▶ **About this task**
Your task is to retype the listing word for word.

▶ **The data**

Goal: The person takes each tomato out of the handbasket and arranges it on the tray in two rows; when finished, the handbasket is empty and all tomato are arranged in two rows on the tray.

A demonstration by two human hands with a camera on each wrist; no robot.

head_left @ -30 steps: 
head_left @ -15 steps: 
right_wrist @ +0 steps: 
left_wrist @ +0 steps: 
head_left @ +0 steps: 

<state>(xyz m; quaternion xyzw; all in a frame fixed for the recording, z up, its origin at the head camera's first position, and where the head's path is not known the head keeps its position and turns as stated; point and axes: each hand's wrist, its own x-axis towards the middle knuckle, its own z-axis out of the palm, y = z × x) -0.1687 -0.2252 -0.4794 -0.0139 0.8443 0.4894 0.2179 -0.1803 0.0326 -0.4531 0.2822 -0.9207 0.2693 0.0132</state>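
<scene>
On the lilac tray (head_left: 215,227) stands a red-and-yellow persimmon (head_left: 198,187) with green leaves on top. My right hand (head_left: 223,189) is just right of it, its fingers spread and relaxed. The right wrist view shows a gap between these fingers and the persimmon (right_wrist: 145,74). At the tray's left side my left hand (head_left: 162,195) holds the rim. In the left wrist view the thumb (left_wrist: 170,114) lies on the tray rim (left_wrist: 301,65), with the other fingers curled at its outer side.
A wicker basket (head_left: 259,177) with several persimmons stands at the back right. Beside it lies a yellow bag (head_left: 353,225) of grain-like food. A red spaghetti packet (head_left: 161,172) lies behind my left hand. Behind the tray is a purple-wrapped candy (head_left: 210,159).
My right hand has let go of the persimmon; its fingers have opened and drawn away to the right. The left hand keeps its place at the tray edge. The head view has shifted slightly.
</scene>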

▶ **Answer for the task**
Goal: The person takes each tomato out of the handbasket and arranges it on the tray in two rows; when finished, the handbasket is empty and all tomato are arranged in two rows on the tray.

A demonstration by two human hands with a camera on each wrist; no robot.

head_left @ -30 steps: 
head_left @ -15 steps: 
right_wrist @ +0 steps: 
left_wrist @ +0 steps: 
head_left @ +0 steps: 

<state>(xyz m; quaternion xyzw; all in a frame fixed for the recording, z up, its origin at the head camera's first position, and where the head's path is not known the head keeps its position and turns as stated; point and axes: each hand's wrist, its own x-axis towards the middle knuckle, its own z-axis out of the palm, y = z × x) -0.1687 -0.2252 -0.4794 -0.0139 0.8443 0.4894 0.2179 -0.1803 0.0326 -0.4531 0.2822 -0.9207 0.2693 0.0132</state>
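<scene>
On the lilac tray (head_left: 215,227) stands a red-and-yellow persimmon (head_left: 198,187) with green leaves on top. My right hand (head_left: 223,189) is just right of it, its fingers spread and relaxed. The right wrist view shows a gap between these fingers and the persimmon (right_wrist: 145,74). At the tray's left side my left hand (head_left: 162,195) holds the rim. In the left wrist view the thumb (left_wrist: 170,114) lies on the tray rim (left_wrist: 301,65), with the other fingers curled at its outer side.
A wicker basket (head_left: 259,177) with several persimmons stands at the back right. Beside it lies a yellow bag (head_left: 353,225) of grain-like food. A red spaghetti packet (head_left: 161,172) lies behind my left hand. Behind the tray is a purple-wrapped candy (head_left: 210,159).
My right hand has let go of the persimmon; its fingers have opened and drawn away to the right. The left hand keeps its place at the tray edge. The head view has shifted slightly.
</scene>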

Nothing more remains to be added to this answer.